Finally, we work in information security, and we'd be negligent if we didn't talk about the security of the data for a bit here. Take a step back for some context first. There seems to be a pattern repeating: Some passionate need drives a handful of geniuses to work their tails off to produce an elegant solution, but the security of their system is not their primary concern; meeting the functional need is. As an example, when the UNIX platform was first developed it was intended to be a shared (but closed) platform for multiple users who use the platform for programs they would write. As a result, most of the authentication and permissions were constructed to protect the system from unintentional errors in their programs, and not from malicious users.3 The point here is that “young” technology typically places an emphasis on functionality over security.

With the fast-paced and passionate push of the current data revolution, we are definitely seeing more emphasis on functionality and less on security. New data management platforms such as Hadoop and NoSQL environments were designed to solve a data problem and were not designed (initially) with many of the security policies or compliance requirements of most enterprise networks (though they are quickly learning). The result is a distributed computing platform with some difficult security challenges. The authentication and security features are far better than the early days of UNIX; they typically do not compare to the security and features of the more established relational databases. We won't focus too much on this point, but whatever data management platform is chosen, don't assume the security is built in.

Statistics

Perhaps we are a little biased here, but picking up some statistics skills will improve almost every aspect of your life. Not only will it change the way to see and learn from the world around you, but it will also make you more interesting and probably even a bit more attractive to those around you. Seriously, though, statistics (we are discussing it as a single skill here) is a very broad topic and quite a deep well to drink from. We use the term to describe the varied collection of techniques and methods that have evolved (and continue to evolve) to attempt to learn from data. These skills include the classic statistical approaches as well as newer techniques like data mining and machine learning. Luckily, you can learn from the successes and mistakes of the generations of rather brilliant people who have worked with data very similar to ours, even if their calculations were performed with pencil and paper versus silicon circuits. Regardless of your personal belief in the utility of statistics and data analysis, when it comes to information security, there is a vast amount of evidence showing its significant influence and benefit to almost every other field of science.

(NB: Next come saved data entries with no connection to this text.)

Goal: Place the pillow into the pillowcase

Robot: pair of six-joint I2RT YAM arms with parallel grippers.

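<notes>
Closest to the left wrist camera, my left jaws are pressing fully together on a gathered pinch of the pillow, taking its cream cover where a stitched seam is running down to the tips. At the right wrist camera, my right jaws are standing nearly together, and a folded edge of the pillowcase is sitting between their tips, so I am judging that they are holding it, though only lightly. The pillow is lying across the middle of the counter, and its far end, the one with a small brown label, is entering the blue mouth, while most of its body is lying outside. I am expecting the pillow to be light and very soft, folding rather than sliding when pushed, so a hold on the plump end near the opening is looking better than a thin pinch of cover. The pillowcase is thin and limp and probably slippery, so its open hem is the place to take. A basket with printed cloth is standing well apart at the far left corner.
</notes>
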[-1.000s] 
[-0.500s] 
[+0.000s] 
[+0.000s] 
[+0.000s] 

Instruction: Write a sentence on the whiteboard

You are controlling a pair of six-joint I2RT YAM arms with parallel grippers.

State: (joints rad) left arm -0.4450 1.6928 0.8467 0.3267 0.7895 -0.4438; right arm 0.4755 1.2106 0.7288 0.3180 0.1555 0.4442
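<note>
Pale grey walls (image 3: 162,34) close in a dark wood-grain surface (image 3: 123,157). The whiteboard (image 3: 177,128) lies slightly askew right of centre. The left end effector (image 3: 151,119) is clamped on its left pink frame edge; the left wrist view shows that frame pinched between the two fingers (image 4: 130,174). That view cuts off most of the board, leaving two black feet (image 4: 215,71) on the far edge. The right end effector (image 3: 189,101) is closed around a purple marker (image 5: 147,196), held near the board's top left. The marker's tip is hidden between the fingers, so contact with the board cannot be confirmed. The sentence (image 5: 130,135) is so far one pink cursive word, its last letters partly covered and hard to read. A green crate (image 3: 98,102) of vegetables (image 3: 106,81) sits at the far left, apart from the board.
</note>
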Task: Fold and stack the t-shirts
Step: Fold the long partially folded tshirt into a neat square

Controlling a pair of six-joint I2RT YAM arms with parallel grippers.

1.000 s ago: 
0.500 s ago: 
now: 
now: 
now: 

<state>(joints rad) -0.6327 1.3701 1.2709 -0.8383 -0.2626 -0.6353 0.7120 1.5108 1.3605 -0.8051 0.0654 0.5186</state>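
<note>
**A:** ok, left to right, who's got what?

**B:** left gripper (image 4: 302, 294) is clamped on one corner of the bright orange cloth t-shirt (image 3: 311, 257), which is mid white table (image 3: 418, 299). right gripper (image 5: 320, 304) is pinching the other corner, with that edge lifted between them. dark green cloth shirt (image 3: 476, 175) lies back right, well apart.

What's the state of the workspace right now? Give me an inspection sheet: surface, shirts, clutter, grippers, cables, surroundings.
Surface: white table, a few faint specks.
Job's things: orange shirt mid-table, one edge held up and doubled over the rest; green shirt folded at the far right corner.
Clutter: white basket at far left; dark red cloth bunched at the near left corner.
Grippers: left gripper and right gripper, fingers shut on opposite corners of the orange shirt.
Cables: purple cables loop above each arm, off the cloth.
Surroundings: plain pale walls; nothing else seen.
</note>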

Aside from the obvious “learning from data” approach, there are a few perhaps more subtle reasons to focus on improving your statistics skills:

Even though data never lies, it is far too easy to be tricked by it

—As heuristic beings, we are capable of pulling out patterns and meaning from the world around us. The ability to see subtle connections and patterns is usually helpful, and people use that skill on a daily basis. However, that skill can also mislead you, and you may think you see patterns and connections when none exist. A good understanding of statistics can raise awareness of this, and its tactics can help minimize incorrect conclusions.

Even though we just said that data never lies, the way it's generated and collected can create deceptive conclusions

—Consider that asking for the opinions of those around us may mistakenly confirm our own opinions, because we naturally surround ourselves with like-minded people. Data itself may not be deceptive, but it's quite easy to think the data means something it does not, as in the story of the 1936 election polling (see the following sidebar).

Statistics is not just a collection of tools; it is a collection of toolboxes each with their own set of tools. You can begin with descriptive statistics, which attempt to simplify the data into numbers that describe aspects of the data. For example, you can calculate the center of the data by calculating the mean, mode, or median; you can describe how spread out the data is with the standard deviation; you can explain the symmetry of the data with skew; and you can describe the width of peak with the kurtosis. However, any time you simplify the data, you lose some level of detail and this is where visualization can serve you well. With visualizations, you create a single representation, or message, that can contain and communicate every data point, without simplification. Think of this type of visualization as being a “descriptive visualization” since it is doing nothing more than simply describing the data to its viewers.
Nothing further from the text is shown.